◆ WORK INSTRUCTION ◆
Please return the records below exactly as they stand.

(Entries taken from a collection)

--

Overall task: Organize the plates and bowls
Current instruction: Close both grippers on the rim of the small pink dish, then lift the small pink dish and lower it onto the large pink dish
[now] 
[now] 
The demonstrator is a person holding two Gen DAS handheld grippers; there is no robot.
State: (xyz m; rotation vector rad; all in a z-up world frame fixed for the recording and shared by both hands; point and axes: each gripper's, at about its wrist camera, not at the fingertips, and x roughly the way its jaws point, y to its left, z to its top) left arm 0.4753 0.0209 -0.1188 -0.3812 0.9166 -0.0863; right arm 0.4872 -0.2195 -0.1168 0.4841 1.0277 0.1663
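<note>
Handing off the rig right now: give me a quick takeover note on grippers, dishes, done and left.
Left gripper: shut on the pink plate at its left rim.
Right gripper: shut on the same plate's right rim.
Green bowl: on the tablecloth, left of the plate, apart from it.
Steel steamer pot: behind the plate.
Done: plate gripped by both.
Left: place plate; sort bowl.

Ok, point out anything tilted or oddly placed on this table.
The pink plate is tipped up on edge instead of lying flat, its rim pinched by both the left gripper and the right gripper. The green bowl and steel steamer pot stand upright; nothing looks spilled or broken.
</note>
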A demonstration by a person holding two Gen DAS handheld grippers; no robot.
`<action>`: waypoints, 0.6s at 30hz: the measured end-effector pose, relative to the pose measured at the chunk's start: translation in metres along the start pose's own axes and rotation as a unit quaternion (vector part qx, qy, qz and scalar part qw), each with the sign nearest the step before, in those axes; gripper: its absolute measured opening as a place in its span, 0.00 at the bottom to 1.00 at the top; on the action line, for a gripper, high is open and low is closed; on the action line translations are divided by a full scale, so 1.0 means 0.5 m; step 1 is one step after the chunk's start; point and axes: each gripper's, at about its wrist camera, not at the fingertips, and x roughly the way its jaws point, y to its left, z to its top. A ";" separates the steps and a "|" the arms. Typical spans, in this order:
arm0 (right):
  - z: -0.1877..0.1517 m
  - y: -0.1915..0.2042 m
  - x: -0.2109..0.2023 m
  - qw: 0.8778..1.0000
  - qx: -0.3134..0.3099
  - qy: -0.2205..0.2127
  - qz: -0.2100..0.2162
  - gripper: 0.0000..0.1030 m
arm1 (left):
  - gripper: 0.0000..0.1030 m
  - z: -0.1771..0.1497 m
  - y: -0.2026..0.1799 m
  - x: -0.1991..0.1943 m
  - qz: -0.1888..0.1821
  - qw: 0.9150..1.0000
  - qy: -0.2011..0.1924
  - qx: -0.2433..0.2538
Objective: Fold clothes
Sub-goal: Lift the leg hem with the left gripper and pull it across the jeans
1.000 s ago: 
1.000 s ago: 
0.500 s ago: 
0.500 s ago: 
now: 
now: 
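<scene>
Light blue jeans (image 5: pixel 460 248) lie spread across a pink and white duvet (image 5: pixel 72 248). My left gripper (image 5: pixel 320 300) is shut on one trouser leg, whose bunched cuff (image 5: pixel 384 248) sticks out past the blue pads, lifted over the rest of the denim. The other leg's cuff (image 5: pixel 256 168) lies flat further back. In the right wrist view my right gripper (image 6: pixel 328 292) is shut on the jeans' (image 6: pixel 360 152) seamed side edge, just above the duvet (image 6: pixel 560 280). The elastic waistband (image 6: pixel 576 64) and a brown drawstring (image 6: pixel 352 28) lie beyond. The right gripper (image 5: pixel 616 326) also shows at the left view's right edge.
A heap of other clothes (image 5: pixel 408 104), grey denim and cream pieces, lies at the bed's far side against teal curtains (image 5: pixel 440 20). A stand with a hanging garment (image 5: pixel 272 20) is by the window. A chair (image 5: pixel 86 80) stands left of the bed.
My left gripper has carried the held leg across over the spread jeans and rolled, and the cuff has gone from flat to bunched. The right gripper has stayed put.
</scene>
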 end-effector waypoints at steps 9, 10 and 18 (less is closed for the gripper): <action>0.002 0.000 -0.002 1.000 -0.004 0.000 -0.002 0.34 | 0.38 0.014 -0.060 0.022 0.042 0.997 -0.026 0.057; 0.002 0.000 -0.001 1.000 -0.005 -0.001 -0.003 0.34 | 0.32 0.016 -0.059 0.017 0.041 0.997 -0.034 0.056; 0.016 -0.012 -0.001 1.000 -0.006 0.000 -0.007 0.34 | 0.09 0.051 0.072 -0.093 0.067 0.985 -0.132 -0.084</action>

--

◆ SOLUTION FOR THIS EXERCISE ◆
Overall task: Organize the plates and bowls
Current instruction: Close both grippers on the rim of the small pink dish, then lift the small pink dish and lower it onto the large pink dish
[now] 
[now] 
The demonstrator is a person holding two Gen DAS handheld grippers; there is no robot.
State: (xyz m; rotation vector rad; all in a z-up world frame fixed for the recording and shared by both hands; point and axes: each gripper's, at about its wrist camera, not at the fingertips, and x roughly the way its jaws point, y to its left, z to its top) left arm 0.4753 0.0209 -0.1188 -0.3812 0.9166 -0.0863; right arm 0.4872 -0.2195 -0.1168 0.4841 1.0277 0.1663
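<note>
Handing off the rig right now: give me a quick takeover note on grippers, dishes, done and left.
Left gripper: shut on the pink plate at its left rim.
Right gripper: shut on the same plate's right rim.
Green bowl: on the tablecloth, left of the plate, apart from it.
Steel steamer pot: behind the plate.
Done: plate gripped by both.
Left: place plate; sort bowl.

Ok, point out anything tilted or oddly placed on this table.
The pink plate is tipped up on edge instead of lying flat, its rim pinched by both the left gripper and the right gripper. The green bowl and steel steamer pot stand upright; nothing looks spilled or broken.
</note>
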A demonstration by a person holding two Gen DAS handheld grippers; no robot.
`<action>`: waypoints, 0.6s at 30hz: the measured end-effector pose, relative to the pose measured at the chunk's start: translation in metres along the start pose's own axes and rotation as a unit quaternion (vector part qx, qy, qz and scalar part qw), each with the sign nearest the step before, in those axes; gripper: its absolute measured opening as a place in its span, 0.00 at the bottom to 1.00 at the top; on the action line, for a gripper, high is open and low is closed; on the action line translations are divided by a full scale, so 1.0 means 0.5 m; step 1 is one step after the chunk's start; point and axes: each gripper's, at about its wrist camera, not at the fingertips, and x roughly the way its jaws point, y to its left, z to its top. A ";" separates the steps and a "|" the arms. Typical spans, in this order:
arm0 (right):
  - z: -0.1877..0.1517 m
  - y: -0.1915..0.2042 m
  - x: -0.2109..0.2023 m
  - qw: 0.8778..1.0000
  - qx: -0.3134..0.3099
  - qy: -0.2205..0.2127
  - qz: -0.2100..0.2162
  - gripper: 0.0000..0.1030 m
arm1 (left):
  - gripper: 0.0000..0.1030 m
  - z: -0.1771..0.1497 m
  - y: -0.2026..0.1799 m
  - x: -0.1991..0.1943 m
  - qz: -0.1888..0.1821
  - qw: 0.9150..1.0000
  - qy: -0.2011..0.1924
  - qx: -0.2433..0.2538
Objective: Fold clothes
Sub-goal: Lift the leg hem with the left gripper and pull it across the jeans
1.000 s ago: 
1.000 s ago: 
0.500 s ago: 
0.500 s ago: 
now: 
now: 
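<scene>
Light blue jeans (image 5: pixel 460 248) lie spread across a pink and white duvet (image 5: pixel 72 248). My left gripper (image 5: pixel 320 300) is shut on one trouser leg, whose bunched cuff (image 5: pixel 384 248) sticks out past the blue pads, lifted over the rest of the denim. The other leg's cuff (image 5: pixel 256 168) lies flat further back. In the right wrist view my right gripper (image 6: pixel 328 292) is shut on the jeans' (image 6: pixel 360 152) seamed side edge, just above the duvet (image 6: pixel 560 280). The elastic waistband (image 6: pixel 576 64) and a brown drawstring (image 6: pixel 352 28) lie beyond. The right gripper (image 5: pixel 616 326) also shows at the left view's right edge.
A heap of other clothes (image 5: pixel 408 104), grey denim and cream pieces, lies at the bed's far side against teal curtains (image 5: pixel 440 20). A stand with a hanging garment (image 5: pixel 272 20) is by the window. A chair (image 5: pixel 86 80) stands left of the bed.
My left gripper has carried the held leg across over the spread jeans and rolled, and the cuff has gone from flat to bunched. The right gripper has stayed put.
</scene>
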 end-effector waypoints at steps 9, 10 and 18 (less is closed for the gripper): <action>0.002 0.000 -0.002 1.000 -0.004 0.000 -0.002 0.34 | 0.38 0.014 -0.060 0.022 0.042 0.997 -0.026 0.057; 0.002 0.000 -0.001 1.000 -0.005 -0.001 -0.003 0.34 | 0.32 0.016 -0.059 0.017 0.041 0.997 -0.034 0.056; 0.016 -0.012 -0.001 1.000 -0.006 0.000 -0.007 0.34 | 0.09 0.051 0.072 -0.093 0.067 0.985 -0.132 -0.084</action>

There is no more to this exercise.